### Exercise instructions
Transcribe exactly the line with "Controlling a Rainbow" and each line that follows it in the listing, down to the last, omitting all pictures.
<<<<
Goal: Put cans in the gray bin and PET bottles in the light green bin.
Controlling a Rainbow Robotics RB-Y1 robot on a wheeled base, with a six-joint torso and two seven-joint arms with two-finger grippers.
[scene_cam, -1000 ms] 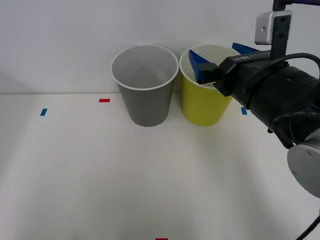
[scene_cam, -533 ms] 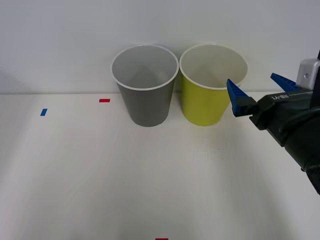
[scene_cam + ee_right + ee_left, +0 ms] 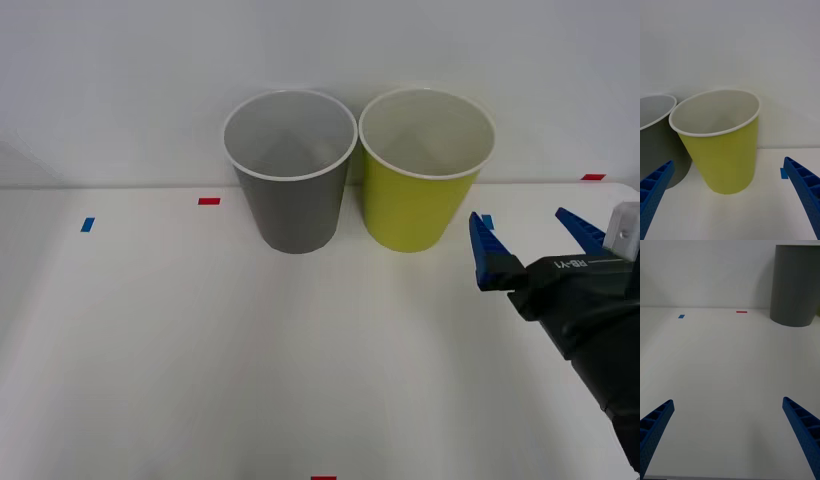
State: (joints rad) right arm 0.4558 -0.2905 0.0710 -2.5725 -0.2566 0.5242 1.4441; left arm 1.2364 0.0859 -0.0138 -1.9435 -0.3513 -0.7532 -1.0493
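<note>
My right tool sits nearest, low at the right of the bench, its two blue ribbed fingers spread wide apart with nothing between them. Much of the arm behind it is cut off by the front view's right and lower edges. In my right wrist view those fingers stand at the two lower corners, each only partly in frame, and past them I look at the light green bin.

My left tool is also spread apart and holds nothing; its fingers hover over bare white bench. Ahead of it lie a small blue mark and a small red mark, and the gray bin stands beyond, its rim cut off by the frame.

Farther back, the two bins stand upright side by side against the white wall, the gray bin to the left and the light green bin to the right, their rims almost touching. Both show white insides, but I cannot see down to the bottom of either, so I cannot tell what lies in them.
</note>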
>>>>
### Exercise response
Controlling a Rainbow Robotics RB-Y1 robot on a wheeled base, with a six-joint torso and two seven-joint arms with two-finger grippers.
[scene_cam, -1000 ms] 
[scene_cam, -533 ms] 
[scene_cam + ee_right + ee_left, +0 ms] 
State: (joints rad) right arm 0.4558 -0.2905 0.0710 -2.5725 -0.2566 0.5242 1.4441; left arm 1.2364 0.0859 -0.0138 -1.9435 -0.3513 -0.7532 -1.0493
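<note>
My right tool sits nearest, low at the right of the bench, its two blue ribbed fingers spread wide apart with nothing between them. Much of the arm behind it is cut off by the front view's right and lower edges. In my right wrist view those fingers stand at the two lower corners, each only partly in frame, and past them I look at the light green bin.

My left tool is also spread apart and holds nothing; its fingers hover over bare white bench. Ahead of it lie a small blue mark and a small red mark, and the gray bin stands beyond, its rim cut off by the frame.

Farther back, the two bins stand upright side by side against the white wall, the gray bin to the left and the light green bin to the right, their rims almost touching. Both show white insides, but I cannot see down to the bottom of either, so I cannot tell what lies in them.
</note>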

With this, there is nothing more to the exercise.